My 9-year old daughter and I really enjoyed reading Mrs. Frisby and the Rats of NIMH together. I had seen the movie The Secret of NIMH as a kid, but it has been a long time. This book, a Newbery Award winner, is amazing. Now to (re)watch the movie! (editor’s note: We’ve reviewed that too! Click here.)
After her husband dies, Mrs. Frisby, a mouse, meets the rat colony that lives on the same farm as she does, and she learns that her husband and the rats were once part of an government study (sponsored by the National Institute of Mental Health). The study was to change the genetic make up of mice and rats in an effort to teach them to read and live longer, and it was very successful. The rats tell Mrs. Frisby that they were captured while living on the streets, then trapped in cages and experimented on for years. They also share how they finally escaped after years of planning. The rats were trapped in tiny cages, given shots to enhance their abilities, and separated from all other rats. There is more to the novel, including the threat of losing her home and the NIMH scientists’ return, but the story of the rats is probably a full third of the book, and it’s definitely the most compelling.

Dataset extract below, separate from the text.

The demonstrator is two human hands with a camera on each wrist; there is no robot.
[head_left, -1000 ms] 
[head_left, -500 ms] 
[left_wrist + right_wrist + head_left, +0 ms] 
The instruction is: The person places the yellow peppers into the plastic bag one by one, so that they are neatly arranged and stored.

The novel was written in 1971, so gender representation is stuck in the past. Mrs. Frisby, the main character, is a very brave and well developed character, but we never even learn her first name, although at one point she is referred to as Mrs. Jonathan Frisby. Additionally the rat colony, which started with only 20 rats, has grown to more than 150. Presumably there are some female rats, or the colony wouldn’t be growing. You wouldn’t know it from the story though; the named rats are all male. While this gender-biased story telling may be expected from a book from this time, it did dampen my enjoyment of an otherwise fantastic book.
Amazon recommends this book for ages 8-12, and that sounds about right to me.